The diet-life thing that you may find the hardest to give up is The Fantasy of Being Thin (FOBT) which I first read about on Kate Harding’s wonderful fat-acceptance blog, Shapely Prose. As dieters, we pin our hopes for happiness and acceptance (others’ and self) on our future thin selves, the selves that will finally feel confident enough to wear a two-piece bathing suit at the beach (or even just in the fitting room); the selves that will rock skinny jeans without the desire to also wear a butt-and-gut-covering tunic. As Ms. Harding explains so accurately, it’s not just the idea of thinness we are giving up, it is the hope of becoming a whole different person that we fear losing. If we give up the FOBT, we face accepting something we have spent possibly years rejecting: our bodies—and our very selves—as they are now.

I can tell you that this self-acceptance business is no easy task. After quitting dieting, my body changed constantly for four years. Just as I was set to accept my body-as-it-is-now, it changed. And then changed again! Even if your body doesn’t change an inch, it will still be hard to say goodbye to Fantasy Self after having invested in it for so long. Learning to fight all the negative body-image messages we are exposed to each day and play a new mental recording takes time and practice and it’s not going to be easy. Of course, just because something isn’t easy doesn’t mean it’s not worth doing or not possible. And just because you love your body one day doesn’t mean you won’t backslide and lament it the next. But the reality is, when I was thin and supposedly living the dream, I had just as many and more of those self-hating days. It didn’t matter how much weight I lost, my body was never going to be right. I finally figured that if I was going to feel like that, I might as well not be hungry doing it.

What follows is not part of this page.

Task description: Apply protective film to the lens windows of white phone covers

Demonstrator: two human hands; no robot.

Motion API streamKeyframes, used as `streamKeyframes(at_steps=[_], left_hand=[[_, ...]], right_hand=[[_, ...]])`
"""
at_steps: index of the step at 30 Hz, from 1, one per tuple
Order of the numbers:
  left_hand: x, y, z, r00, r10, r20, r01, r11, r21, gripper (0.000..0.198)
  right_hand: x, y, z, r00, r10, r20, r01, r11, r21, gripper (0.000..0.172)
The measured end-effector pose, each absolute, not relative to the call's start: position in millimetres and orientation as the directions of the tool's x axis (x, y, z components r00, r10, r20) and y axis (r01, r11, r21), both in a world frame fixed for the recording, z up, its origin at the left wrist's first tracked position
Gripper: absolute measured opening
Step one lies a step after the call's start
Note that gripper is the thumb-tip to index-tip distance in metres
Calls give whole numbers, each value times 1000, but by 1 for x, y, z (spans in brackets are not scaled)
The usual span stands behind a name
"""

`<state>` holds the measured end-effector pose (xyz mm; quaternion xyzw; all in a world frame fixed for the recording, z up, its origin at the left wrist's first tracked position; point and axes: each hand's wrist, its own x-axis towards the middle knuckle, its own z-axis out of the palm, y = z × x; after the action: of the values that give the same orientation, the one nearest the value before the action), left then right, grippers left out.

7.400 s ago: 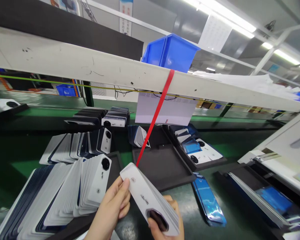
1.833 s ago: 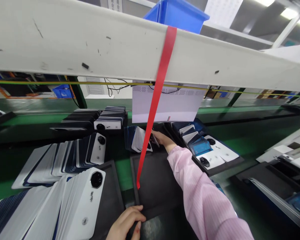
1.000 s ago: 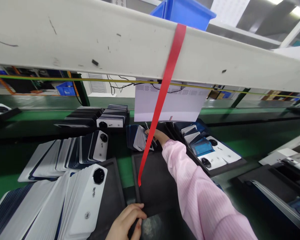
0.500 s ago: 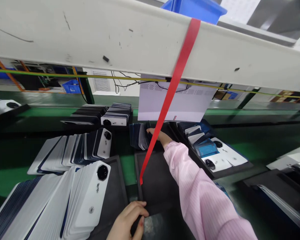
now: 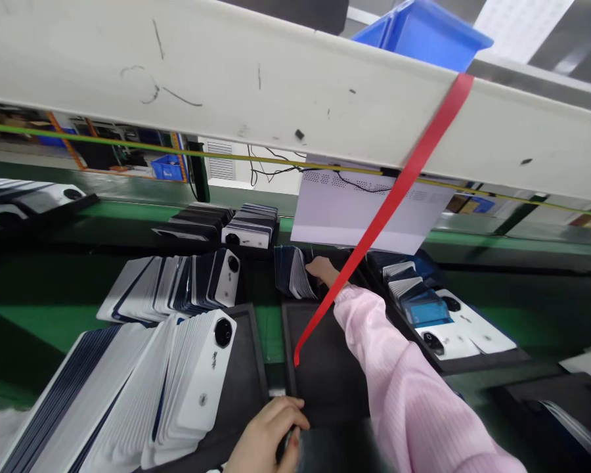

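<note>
Panels [image 5: 295,274], fanned in small stack, just left of right grip [image 5: 324,270].

The two hands, earlier together on white covers at lower middle, have parted — the right hand [image 5: 322,268] now reaches the small stack [image 5: 293,272] at centre, the left hand [image 5: 270,433] sits lower — and the blue bin [image 5: 418,34] shows farther right.
</note>
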<state>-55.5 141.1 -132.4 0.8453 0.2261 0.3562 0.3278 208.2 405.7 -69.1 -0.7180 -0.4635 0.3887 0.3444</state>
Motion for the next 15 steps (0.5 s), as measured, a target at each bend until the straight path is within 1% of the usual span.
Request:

On the plus side, once I started accepting myself and my body as they were, wonderful things started to happen. I became my real self again. People are much more relaxed around me now, and I around them. No one rejected me (and even if they had, ew. Who needs that person around?). I smile more and people smile back. I took charge of my career. These are not things that happened when I was struggling in a body that wasn’t me, trying to be a person I wasn’t. Even if they had happened, I wouldn’t have had the energy or time to notice.

The other thing I missed after dumping the diet was my intense obsession with food. Feeling well-fed is wonderful and stress-free – I no longer spend all day worrying about what I am going to eat next, pining after foods I feel I shouldn’t eat (because now there are no foods I shouldn’t eat), and then overeating on those foods when I get the chance. But imagine my surprise when one day I realized that I might not even be a “foodie,” that I might be someone who merely enjoys many foods, but generally has many other interests besides food. Some days I even get annoyed that I am hungry and need to feed myself, so little is my interest in eating at the moment that I am busy with something else. And I can tell you, that is a little disconcerting!

Early on, I based my decision to become a dietitian on the fact that I was “obsessed” with food. Learning that in fact I was not food-obsessed, and merely starving, required me to find other reasons to continue on with the profession of dietetics (turns out there are much-needed voices in the non-diet arena, and I ran with that). I still get hungry – after all, that’s my cue to eat – and I still really enjoy many foods, but that’s about the extent of it. Sometimes I miss thinking of myself as a foodie, but just a little.

Consider this post my full-disclosure: breaking up with dieting can be daunting. Really, though, I could only think of these two things that represented the immediate downside of ditching the diet life. I listed a whole bunch of things, and not even everything, that I think are wonderful about not dieting, tipping the scale, for me, forever in that direction.